Pictures aside, please retype the whole listing word for word.

[Available data]:
----
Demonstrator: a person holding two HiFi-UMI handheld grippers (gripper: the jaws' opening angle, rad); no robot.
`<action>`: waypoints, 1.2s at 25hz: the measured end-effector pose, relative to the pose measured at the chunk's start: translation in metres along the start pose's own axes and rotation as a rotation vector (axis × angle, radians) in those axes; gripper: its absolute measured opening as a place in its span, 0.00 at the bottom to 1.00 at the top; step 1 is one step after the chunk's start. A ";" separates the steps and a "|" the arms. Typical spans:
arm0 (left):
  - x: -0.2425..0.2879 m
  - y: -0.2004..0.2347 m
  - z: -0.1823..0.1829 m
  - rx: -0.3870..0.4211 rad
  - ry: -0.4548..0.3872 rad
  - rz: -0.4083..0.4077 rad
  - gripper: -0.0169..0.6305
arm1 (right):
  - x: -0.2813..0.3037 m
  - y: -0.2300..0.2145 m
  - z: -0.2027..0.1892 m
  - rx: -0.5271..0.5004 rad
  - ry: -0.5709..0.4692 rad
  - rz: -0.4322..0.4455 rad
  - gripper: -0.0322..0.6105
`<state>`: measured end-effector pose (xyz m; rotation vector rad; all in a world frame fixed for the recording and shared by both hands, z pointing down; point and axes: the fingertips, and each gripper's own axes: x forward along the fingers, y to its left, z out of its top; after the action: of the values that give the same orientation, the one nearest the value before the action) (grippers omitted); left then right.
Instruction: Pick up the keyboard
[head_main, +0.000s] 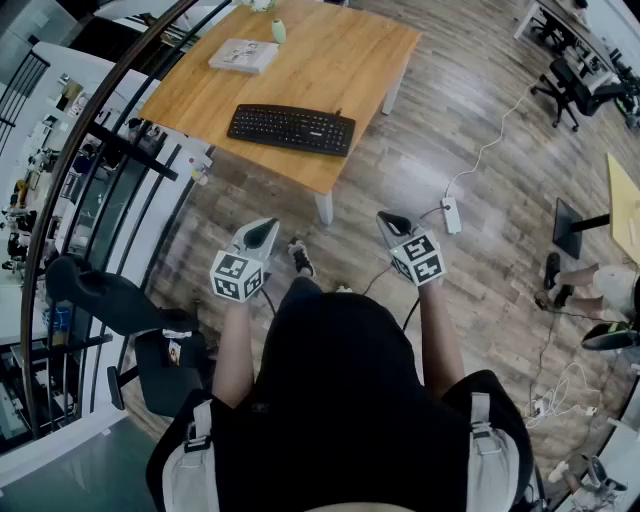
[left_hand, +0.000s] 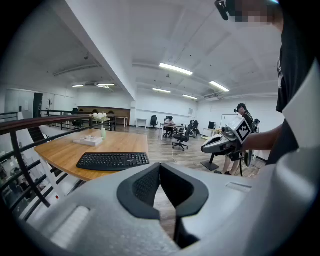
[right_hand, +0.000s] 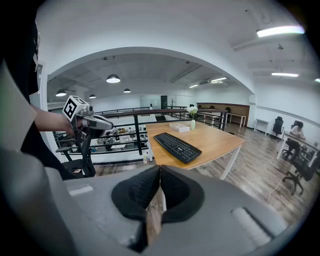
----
[Response to this exercise]:
Demonstrator: a person holding two HiFi-UMI handheld grippers (gripper: the jaws' opening angle, rad); no robot.
`<action>`: waypoints, 1.2s at 25hz: the measured end-effector pose, relative to the pose measured at the chunk's start: translation in metres along the start pose's own axes and rotation as a rotation vector (axis × angle, radians) in those axes; gripper: its absolute measured opening as a place in its span, 0.00 at the bottom to 1.00 at the top; step 1 is one step after the chunk's start. A ";" separates the steps and a "|" the arms. Typical spans:
arm0 (left):
  - x: -0.2425..0.2879 m
  - y: -0.2004..0.2347 m
  - z: -0.1823..0.1829 m
  - rx: -0.3870..0.4211 rad
  - ry: -0.4548..0.3872 rad
  - rz: -0.4083..0.4077 rad
  - gripper: -0.0169..0.6305
arm1 (right):
  - x: -0.2813..0.3037 m
  - y: -0.2300..0.2145 m
  - z: -0.2027..0.1892 m
  - rx: -0.5271..0.5004 rad
  - ry: -0.5709..0.4692 rad
  - rz: -0.4322..0.4455 rad
  - gripper: -0.0322..0.6105
`<state>`: measured end-effector pose (xyz m; rotation vector rad; all in a world frame fixed for the recording and shared by both hands, z pointing down; point and axes: the fingertips, and each gripper's own axes: x forward along the fingers, y to its left, z out of its top; after the action: of the values that give the same orientation, the one nearest the value before the action) (grippers omitted); left then right.
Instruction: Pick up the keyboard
[head_main, +0.000s] 
[left_hand, +0.000s] 
[right_hand, +0.000s] 

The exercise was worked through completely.